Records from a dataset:
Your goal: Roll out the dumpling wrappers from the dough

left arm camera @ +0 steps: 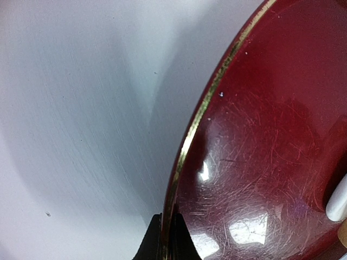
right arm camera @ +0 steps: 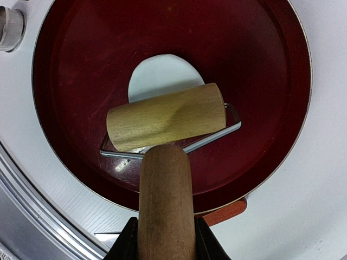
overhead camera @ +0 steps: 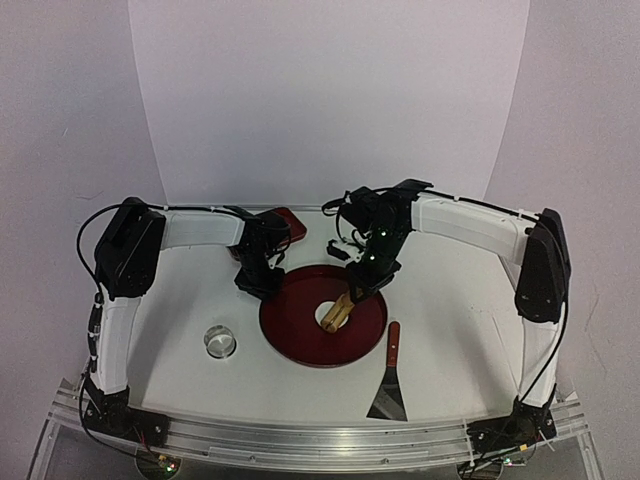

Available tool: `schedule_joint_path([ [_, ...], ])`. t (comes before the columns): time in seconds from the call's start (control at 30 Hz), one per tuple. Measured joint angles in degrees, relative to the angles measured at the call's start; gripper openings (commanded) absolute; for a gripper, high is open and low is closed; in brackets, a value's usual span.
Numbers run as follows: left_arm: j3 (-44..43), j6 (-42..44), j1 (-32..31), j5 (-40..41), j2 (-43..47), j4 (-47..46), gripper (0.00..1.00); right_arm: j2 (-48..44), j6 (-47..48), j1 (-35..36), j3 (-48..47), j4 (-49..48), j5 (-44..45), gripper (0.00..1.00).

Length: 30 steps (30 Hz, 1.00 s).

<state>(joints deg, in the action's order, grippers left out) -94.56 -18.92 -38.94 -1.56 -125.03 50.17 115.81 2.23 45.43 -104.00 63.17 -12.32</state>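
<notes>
Right gripper (right arm camera: 165,238): jaws part-closed, clamped on the handle of the wooden roller (right arm camera: 168,116). The barrel lies crosswise on the near edge of the dough (right arm camera: 161,76), at the middle of the red tray (right arm camera: 70,49).

My judgement: press evenly with the barrel level, push straight away along the handle line, and stop short of the tray wall.

Dough lies flat, face up. Visible part is near round with no clear long axis; the rest is hidden under the barrel.

Left gripper (left arm camera: 165,241): closed, pinching the tray's rim, which should steady it.
</notes>
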Motion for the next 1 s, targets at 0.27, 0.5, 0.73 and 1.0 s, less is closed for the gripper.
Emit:
schedule_joint_path([
  [0.27, -0.8, 0.1, 0.0, -0.1, -0.5, 0.8, 0.00, -1.7, 1.1, 0.0, 4.6, -3.8, -0.1, 0.00],
  [0.5, -1.6, 0.1, 0.1, -0.3, -0.9, 1.7, 0.00, -0.9, 0.8, 0.0, 6.2, -6.0, -0.5, 0.00],
  [0.73, -1.9, 0.5, 0.3, -0.9, -1.2, 2.1, 0.00, 1.1, 0.3, 0.0, 5.1, -6.7, -1.1, 0.00],
  [1.0, -4.3, 0.6, 0.5, -1.6, -2.5, 4.5, 0.00, 1.9, -0.6, -0.2, 6.6, -11.8, -2.4, 0.00],
])
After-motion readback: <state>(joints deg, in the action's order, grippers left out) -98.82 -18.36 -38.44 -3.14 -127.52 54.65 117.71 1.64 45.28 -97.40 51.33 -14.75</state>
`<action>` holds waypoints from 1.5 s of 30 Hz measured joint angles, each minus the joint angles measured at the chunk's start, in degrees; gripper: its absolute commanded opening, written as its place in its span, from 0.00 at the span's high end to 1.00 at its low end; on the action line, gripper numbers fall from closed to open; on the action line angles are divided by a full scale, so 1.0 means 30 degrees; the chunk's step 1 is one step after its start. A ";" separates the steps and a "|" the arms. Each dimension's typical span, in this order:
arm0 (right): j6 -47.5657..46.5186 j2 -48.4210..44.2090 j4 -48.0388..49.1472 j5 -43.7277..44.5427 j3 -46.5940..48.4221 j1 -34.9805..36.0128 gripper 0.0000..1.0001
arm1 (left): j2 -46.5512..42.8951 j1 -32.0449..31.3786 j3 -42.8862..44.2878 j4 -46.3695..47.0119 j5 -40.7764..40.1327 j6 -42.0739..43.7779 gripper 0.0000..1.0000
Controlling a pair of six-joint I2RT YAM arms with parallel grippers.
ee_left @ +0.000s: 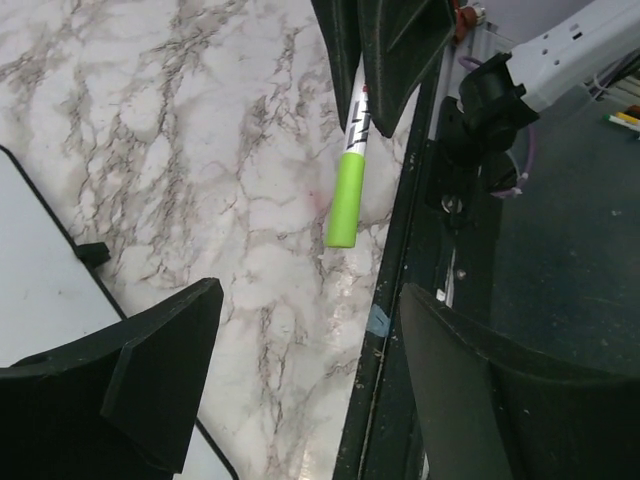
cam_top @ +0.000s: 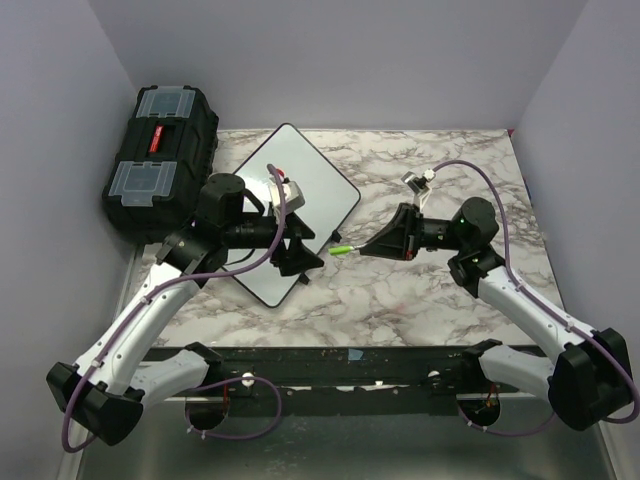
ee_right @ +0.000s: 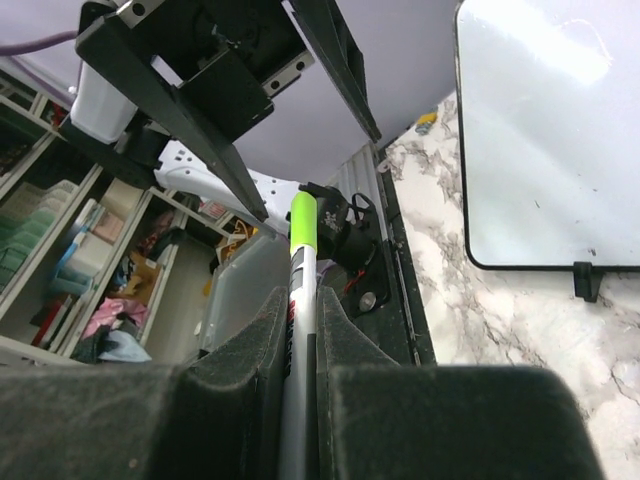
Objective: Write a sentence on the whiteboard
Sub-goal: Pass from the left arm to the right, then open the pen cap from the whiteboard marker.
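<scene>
The whiteboard (cam_top: 290, 195) lies turned like a diamond on the marble table, and its surface is blank: no green sentence shows on it. It also shows in the left wrist view (ee_left: 40, 290) and the right wrist view (ee_right: 550, 130). My right gripper (cam_top: 375, 247) is shut on a marker with a green cap (cam_top: 343, 250), held level above the table with the cap towards the left gripper. The marker shows in both wrist views (ee_left: 345, 200) (ee_right: 303, 250). My left gripper (cam_top: 300, 255) is open and empty over the board's near right edge, its jaws facing the cap with a small gap.
A black toolbox (cam_top: 160, 160) with clear lid compartments stands at the far left, beside the board. A small black clip (ee_right: 585, 280) sits on the board's edge. The table's dark front rail (ee_left: 385, 300) runs below the grippers. Purple walls enclose the table.
</scene>
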 measured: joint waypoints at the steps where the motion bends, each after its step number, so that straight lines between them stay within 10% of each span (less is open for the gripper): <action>1: 0.0087 -0.0029 0.0117 -0.0066 -0.0007 0.0000 0.99 | 0.0036 0.0000 -0.0007 0.0080 0.0262 -0.0058 0.28; 19: 0.0867 -0.0066 0.1224 -0.0408 -0.0066 0.0000 0.99 | 0.0663 0.0000 -0.1311 0.2361 0.1953 -0.1938 0.47; 45: 0.1275 0.0306 0.1945 -0.0648 -0.0379 0.0000 0.99 | 0.1960 -0.1297 -0.0743 0.3308 0.2106 -0.2404 0.44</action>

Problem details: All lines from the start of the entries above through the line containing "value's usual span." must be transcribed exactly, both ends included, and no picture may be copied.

Output for this exercise:
Your goal: Roll out the dumpling wrappers from the dough

left arm camera @ +0 steps: 
right arm camera @ +0 steps: 
overhead camera @ +0 steps: 

Available tool: `schedule_joint_path([ [_, ...], ])`. t (comes before the columns): time in seconds from the call's start (control at 30 Hz), one per tuple. Measured joint angles in degrees, relative to the angles measured at the call's start; gripper openings (commanded) absolute; for a gripper, high is open and low is closed; in brackets, a value's usual span.

No further output is expected.